Ah, but we were at war...with the Lend-Lease program the USA was sending war supplies to the Mother Country to help out Winston; it is just that Roosevelt wanted to appear neutral in the eyes of Hitler, so we were not actually at war until the Japanese attacked us. However, our lads joined the RAF and were being shot at, and our cargo vessels were being sunk and our merchant marines were being killed. While it was not official (and what in war is "official"?), the USA was indeed "at war".
-VELOCITY-
12-07-07, 01:44 PM
At that point my grandpa wasn't even a grandpa yet.

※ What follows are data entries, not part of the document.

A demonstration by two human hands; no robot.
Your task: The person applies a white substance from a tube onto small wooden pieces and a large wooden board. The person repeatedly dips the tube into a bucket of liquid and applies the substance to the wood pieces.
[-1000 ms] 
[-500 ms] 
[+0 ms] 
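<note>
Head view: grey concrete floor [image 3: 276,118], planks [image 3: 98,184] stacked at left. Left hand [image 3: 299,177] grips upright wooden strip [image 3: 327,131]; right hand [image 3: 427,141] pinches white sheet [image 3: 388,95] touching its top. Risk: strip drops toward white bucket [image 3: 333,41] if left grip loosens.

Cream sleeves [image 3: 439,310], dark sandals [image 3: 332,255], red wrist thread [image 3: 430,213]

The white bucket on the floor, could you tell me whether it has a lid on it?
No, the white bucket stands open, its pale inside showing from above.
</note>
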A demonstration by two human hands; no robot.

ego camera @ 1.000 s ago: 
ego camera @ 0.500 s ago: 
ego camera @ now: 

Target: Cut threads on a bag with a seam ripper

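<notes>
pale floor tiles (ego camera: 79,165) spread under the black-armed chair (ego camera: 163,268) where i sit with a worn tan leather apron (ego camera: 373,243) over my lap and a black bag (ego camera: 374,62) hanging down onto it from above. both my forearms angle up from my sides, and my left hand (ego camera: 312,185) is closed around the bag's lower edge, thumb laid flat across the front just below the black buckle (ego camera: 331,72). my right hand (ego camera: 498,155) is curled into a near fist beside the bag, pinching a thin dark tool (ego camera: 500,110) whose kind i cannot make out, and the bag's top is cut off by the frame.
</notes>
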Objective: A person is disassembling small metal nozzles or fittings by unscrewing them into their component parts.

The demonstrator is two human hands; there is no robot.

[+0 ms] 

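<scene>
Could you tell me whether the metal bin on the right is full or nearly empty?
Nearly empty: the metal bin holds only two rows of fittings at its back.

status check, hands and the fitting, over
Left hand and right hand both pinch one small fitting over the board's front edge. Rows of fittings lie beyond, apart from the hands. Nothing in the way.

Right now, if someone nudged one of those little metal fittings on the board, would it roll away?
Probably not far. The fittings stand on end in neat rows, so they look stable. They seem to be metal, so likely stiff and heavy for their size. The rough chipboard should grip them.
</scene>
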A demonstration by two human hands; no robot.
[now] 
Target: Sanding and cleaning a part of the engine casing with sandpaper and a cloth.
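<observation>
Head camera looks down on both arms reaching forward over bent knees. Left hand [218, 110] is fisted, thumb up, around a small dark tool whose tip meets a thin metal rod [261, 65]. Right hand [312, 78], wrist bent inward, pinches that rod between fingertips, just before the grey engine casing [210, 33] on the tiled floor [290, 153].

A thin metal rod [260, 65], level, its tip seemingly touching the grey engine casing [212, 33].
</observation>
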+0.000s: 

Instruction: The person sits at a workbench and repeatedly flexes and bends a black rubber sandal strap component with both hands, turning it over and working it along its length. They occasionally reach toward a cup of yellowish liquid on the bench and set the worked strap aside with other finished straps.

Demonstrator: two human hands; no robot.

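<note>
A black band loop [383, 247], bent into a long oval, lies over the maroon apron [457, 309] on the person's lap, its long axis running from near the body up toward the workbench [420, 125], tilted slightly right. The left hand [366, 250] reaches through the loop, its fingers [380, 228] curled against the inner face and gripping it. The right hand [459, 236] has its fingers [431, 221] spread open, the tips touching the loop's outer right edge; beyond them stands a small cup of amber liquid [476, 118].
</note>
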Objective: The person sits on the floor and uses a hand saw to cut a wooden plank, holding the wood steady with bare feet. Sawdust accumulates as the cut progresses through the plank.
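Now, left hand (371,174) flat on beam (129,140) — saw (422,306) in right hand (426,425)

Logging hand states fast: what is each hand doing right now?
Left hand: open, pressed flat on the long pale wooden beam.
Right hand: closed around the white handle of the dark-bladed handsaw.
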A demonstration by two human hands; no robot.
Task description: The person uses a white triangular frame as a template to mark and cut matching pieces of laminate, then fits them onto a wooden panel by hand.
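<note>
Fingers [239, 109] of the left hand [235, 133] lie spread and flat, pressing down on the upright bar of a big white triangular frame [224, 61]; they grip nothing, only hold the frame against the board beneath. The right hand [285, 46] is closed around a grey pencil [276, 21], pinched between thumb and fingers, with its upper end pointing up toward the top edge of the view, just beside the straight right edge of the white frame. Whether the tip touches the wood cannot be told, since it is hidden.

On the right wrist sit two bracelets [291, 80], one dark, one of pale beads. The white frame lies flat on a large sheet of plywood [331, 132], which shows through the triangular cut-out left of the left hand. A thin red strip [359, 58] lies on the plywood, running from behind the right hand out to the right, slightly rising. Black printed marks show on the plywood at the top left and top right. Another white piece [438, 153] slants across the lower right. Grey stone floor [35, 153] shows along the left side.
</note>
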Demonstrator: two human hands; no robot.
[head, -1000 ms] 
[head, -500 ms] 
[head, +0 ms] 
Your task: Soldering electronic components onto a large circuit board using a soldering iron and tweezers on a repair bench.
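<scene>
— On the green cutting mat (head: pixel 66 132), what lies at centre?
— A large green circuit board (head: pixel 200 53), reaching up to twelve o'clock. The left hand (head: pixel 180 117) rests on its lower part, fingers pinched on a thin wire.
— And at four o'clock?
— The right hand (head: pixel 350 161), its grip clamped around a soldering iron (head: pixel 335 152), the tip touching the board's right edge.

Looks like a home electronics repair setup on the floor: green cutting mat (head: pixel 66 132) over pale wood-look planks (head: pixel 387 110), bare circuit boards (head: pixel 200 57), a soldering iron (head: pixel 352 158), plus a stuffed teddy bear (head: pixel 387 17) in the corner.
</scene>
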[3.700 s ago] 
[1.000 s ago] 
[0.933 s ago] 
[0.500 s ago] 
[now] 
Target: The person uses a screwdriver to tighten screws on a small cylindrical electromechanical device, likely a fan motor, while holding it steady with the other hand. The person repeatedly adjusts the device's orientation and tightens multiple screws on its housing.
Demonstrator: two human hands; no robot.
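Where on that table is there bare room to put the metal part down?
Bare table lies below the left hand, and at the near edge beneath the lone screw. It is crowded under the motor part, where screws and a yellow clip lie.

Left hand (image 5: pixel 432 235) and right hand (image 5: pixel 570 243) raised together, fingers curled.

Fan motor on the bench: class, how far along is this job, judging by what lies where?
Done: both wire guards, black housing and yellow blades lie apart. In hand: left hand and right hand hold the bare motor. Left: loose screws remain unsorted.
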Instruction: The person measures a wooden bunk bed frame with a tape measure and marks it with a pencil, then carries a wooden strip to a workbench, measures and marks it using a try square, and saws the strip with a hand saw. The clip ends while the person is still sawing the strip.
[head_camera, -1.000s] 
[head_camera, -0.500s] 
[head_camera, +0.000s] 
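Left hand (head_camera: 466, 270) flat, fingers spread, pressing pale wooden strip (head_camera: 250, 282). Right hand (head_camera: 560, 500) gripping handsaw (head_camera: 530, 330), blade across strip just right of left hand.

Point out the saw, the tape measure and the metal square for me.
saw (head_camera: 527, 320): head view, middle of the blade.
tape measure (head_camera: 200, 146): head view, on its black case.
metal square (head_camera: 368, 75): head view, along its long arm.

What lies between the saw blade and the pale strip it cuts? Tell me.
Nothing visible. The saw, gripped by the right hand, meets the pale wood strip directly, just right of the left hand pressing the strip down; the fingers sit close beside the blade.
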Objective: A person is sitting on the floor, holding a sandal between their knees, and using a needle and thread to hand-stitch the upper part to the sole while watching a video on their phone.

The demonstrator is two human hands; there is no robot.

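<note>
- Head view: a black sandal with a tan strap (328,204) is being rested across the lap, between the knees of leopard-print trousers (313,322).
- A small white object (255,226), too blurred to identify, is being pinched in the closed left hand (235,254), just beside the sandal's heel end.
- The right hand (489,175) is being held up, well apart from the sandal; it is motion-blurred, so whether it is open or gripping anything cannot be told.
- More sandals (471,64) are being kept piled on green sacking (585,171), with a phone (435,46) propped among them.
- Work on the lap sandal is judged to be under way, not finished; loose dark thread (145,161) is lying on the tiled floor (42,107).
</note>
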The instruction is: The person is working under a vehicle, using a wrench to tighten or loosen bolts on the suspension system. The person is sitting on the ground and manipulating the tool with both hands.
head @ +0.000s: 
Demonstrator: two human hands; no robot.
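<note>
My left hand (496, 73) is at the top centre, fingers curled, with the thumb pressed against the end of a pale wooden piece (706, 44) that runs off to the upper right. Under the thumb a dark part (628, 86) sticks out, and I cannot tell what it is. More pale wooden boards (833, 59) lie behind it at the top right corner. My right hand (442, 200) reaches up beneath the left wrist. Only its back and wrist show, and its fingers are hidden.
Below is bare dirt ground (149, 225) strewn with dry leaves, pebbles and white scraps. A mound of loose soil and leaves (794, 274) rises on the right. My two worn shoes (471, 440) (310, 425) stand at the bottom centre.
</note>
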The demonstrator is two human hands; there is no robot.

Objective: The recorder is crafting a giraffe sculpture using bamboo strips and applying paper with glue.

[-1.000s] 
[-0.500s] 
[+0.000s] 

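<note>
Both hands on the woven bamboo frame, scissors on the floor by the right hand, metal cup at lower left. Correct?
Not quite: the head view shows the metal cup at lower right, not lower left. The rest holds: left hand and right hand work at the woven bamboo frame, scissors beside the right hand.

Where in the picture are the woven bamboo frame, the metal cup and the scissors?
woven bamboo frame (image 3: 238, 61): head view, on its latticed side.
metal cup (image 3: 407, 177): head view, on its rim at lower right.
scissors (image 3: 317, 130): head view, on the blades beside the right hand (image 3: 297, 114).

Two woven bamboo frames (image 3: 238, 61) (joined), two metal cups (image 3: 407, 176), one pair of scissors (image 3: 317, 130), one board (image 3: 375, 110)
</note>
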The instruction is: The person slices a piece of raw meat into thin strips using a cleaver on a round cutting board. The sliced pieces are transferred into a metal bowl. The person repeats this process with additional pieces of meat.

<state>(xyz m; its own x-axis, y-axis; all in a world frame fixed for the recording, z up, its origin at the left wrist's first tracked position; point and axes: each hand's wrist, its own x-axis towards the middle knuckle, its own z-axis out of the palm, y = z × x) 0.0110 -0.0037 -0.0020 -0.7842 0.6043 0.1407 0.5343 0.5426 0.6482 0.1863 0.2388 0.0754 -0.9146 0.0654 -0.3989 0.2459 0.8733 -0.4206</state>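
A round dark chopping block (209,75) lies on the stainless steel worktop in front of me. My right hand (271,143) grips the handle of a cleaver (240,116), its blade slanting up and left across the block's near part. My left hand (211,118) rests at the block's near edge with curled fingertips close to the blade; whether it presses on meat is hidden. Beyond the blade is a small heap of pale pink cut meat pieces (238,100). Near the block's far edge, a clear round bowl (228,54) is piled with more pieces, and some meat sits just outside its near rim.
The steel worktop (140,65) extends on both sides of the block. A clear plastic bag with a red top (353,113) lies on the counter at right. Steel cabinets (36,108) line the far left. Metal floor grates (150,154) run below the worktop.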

Or a father for that matter.
The reason why it was a line in "Tora, Tora, Tora" is because Yamamoto actually said it.
It was his reaction to finding out that the Japanese diplomats in Washington were unable to finish typing up what they were supposed to hand to Secretary of State Cordell Hull (only a minor little thing like s declaration of war, in effect) on time, and thus it was not handed over until well after the attack on Pearl Harbor had begun and was known in Washington.
Yamamoto had studied and worked in the US for a number of years, and as such had a much better understanding of the American mind and psyche than did just about anyone else in the Japanese High Command. He understood that the average American would be righteously p.o.'d about a sneak attack without a war declaration, this being back in the day when such niceties still mattered to people.
Also, as I understand it, the goal was to deal a death blow to the US Pacific fleet, sinking the carriers as well as the battleships. Unfortunately for the Japanese, the carriers were out on some exercise and thus nowhere to be found and sunk. Without destroying the carriers, there was no decisive victory that might force the US to negotiate peace in the Pacific on Japanese terms.
As for where I was, neither of my parents were born yet. My grandmother was probably just about to head to Japan for college. (I don't know when exactly she went to Japan--then the ruler of Taiwan--for college, but I know it overlapped with WWII.) She and her classmates wrote letters to Japanese Navy personnel as their way of supporting their troops. Turns out one of her letters was picked up by a really high ranking Navy officer (possibly an admiral... difficulties in communicating such precise terms with her make it hard for me to nail down details of the story) whose daughter was in my grandmother's class, and she and the officer's daughter became really good friends.